WHAT IS NEEDED:
Reproduce exactly the opening lines of the listing, stopping after the line that contains "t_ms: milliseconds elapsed" and including it.

***** INPUT *****

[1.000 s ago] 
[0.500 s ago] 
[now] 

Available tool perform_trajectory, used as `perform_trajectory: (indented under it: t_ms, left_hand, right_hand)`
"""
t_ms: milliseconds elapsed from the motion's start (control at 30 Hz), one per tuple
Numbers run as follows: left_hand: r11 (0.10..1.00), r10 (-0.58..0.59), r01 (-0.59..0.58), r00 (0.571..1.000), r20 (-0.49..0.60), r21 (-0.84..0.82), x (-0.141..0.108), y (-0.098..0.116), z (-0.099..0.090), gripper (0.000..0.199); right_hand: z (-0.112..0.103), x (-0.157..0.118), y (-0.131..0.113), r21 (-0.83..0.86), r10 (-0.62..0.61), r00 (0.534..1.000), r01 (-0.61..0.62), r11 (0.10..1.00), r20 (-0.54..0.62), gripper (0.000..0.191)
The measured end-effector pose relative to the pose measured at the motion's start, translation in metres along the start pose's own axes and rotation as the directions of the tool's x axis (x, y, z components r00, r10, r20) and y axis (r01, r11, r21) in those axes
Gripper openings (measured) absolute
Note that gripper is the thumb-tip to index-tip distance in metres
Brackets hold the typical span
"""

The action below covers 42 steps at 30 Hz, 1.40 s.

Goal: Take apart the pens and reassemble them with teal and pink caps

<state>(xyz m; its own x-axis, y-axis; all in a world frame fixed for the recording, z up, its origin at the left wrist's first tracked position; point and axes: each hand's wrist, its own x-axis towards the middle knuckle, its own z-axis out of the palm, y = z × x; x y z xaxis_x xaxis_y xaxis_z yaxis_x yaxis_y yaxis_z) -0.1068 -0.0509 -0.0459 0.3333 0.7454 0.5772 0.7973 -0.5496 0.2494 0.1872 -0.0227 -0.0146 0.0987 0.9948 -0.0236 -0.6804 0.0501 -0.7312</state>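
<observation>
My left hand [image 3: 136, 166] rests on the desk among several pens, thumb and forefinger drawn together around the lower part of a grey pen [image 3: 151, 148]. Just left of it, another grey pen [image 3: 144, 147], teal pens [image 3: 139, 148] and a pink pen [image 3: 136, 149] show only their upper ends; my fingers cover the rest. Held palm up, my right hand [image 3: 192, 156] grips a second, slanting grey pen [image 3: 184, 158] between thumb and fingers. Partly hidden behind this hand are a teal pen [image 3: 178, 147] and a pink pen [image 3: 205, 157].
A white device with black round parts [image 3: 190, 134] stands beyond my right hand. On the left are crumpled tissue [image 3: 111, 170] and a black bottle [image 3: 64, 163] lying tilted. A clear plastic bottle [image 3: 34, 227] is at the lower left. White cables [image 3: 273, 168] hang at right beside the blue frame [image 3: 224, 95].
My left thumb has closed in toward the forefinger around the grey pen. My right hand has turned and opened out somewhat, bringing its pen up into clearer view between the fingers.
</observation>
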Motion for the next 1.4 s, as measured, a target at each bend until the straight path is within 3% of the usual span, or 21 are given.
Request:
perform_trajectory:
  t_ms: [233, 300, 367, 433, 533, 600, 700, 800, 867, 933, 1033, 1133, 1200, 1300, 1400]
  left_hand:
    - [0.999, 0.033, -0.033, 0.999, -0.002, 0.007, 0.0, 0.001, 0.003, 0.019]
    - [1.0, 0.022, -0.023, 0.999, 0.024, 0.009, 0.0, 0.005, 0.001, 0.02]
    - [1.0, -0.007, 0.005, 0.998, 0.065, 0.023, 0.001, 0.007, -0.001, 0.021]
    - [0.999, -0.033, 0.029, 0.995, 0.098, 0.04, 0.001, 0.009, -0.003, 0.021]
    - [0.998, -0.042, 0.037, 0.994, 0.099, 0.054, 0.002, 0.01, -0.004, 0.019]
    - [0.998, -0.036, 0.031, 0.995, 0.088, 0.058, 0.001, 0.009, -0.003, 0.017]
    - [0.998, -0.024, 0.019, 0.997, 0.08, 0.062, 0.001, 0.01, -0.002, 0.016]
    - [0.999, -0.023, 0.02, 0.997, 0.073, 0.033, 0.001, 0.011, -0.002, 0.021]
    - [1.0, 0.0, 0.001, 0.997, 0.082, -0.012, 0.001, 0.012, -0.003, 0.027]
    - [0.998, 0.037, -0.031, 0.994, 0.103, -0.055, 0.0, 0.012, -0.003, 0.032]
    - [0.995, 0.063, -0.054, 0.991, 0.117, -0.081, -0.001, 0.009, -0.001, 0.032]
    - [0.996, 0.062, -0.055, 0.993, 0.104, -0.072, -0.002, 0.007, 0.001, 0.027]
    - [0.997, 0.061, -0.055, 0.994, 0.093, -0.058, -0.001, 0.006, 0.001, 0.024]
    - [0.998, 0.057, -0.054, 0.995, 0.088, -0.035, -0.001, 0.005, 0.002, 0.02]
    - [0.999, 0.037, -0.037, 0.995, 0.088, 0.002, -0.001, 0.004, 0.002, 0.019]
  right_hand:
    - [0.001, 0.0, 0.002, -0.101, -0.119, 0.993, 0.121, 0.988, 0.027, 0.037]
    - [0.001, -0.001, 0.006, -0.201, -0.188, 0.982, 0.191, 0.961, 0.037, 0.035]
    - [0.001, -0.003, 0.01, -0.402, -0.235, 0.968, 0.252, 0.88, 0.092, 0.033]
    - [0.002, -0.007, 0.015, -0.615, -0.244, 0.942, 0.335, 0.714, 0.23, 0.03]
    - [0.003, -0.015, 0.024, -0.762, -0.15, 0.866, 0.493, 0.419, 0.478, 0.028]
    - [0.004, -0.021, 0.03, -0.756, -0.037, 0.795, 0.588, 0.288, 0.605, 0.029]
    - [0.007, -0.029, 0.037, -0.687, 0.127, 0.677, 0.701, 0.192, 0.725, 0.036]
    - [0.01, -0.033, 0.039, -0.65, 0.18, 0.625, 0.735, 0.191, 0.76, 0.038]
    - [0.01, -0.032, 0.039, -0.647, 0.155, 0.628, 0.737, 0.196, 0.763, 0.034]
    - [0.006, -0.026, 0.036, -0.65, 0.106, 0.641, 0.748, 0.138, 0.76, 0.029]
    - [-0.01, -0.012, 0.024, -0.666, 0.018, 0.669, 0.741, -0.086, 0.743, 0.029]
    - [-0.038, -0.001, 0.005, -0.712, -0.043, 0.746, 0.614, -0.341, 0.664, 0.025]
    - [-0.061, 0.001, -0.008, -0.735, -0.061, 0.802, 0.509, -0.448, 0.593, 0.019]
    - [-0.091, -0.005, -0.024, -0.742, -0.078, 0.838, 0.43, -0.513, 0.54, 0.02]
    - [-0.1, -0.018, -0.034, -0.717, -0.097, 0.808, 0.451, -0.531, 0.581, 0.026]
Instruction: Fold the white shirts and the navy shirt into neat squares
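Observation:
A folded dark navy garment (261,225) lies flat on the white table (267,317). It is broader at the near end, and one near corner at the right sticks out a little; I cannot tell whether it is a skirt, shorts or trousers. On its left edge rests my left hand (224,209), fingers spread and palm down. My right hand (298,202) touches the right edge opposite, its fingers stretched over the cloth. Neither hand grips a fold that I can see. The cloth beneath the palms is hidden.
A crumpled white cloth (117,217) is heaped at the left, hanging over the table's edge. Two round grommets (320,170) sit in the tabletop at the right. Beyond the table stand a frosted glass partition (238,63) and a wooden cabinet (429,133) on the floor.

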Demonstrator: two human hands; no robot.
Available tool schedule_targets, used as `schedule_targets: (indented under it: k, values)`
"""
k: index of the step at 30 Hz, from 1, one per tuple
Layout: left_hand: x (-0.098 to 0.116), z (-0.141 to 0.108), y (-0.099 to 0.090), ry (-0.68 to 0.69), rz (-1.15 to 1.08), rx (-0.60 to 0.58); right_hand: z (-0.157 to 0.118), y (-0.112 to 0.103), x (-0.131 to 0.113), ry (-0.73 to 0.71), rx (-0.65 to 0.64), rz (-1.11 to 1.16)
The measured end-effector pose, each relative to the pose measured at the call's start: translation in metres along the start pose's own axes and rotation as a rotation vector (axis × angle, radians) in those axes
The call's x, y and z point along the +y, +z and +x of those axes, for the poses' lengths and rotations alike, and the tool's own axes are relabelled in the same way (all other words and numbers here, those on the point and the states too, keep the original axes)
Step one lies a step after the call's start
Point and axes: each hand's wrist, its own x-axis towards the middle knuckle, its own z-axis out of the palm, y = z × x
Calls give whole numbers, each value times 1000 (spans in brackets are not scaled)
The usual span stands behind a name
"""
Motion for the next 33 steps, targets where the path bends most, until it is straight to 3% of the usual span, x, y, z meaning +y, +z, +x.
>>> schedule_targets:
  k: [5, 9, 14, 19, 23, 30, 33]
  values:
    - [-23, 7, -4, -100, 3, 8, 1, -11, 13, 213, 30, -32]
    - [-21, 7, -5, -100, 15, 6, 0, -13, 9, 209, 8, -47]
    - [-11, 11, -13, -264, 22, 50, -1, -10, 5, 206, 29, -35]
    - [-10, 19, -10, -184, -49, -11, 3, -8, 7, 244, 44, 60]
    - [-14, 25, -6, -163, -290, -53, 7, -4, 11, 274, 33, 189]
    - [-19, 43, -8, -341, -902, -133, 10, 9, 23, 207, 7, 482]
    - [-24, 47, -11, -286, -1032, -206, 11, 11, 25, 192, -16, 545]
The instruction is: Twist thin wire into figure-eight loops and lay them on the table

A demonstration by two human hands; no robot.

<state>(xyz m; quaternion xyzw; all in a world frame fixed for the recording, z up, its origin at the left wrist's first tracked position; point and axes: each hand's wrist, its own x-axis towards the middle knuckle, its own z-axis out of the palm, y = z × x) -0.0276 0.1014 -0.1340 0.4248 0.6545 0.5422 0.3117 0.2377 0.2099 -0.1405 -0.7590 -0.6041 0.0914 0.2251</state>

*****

RESULT FOR THIS TASK:
[1.000 s ago] 
[0.500 s ago] 
[now] 

Available tool perform_trajectory, used as `perform_trajectory: (indented under it: t_ms, left_hand, right_hand)`
"""
t_ms: milliseconds elapsed from the motion's start (control at 30 Hz), one per tuple

The output contains the complete answer to the exercise.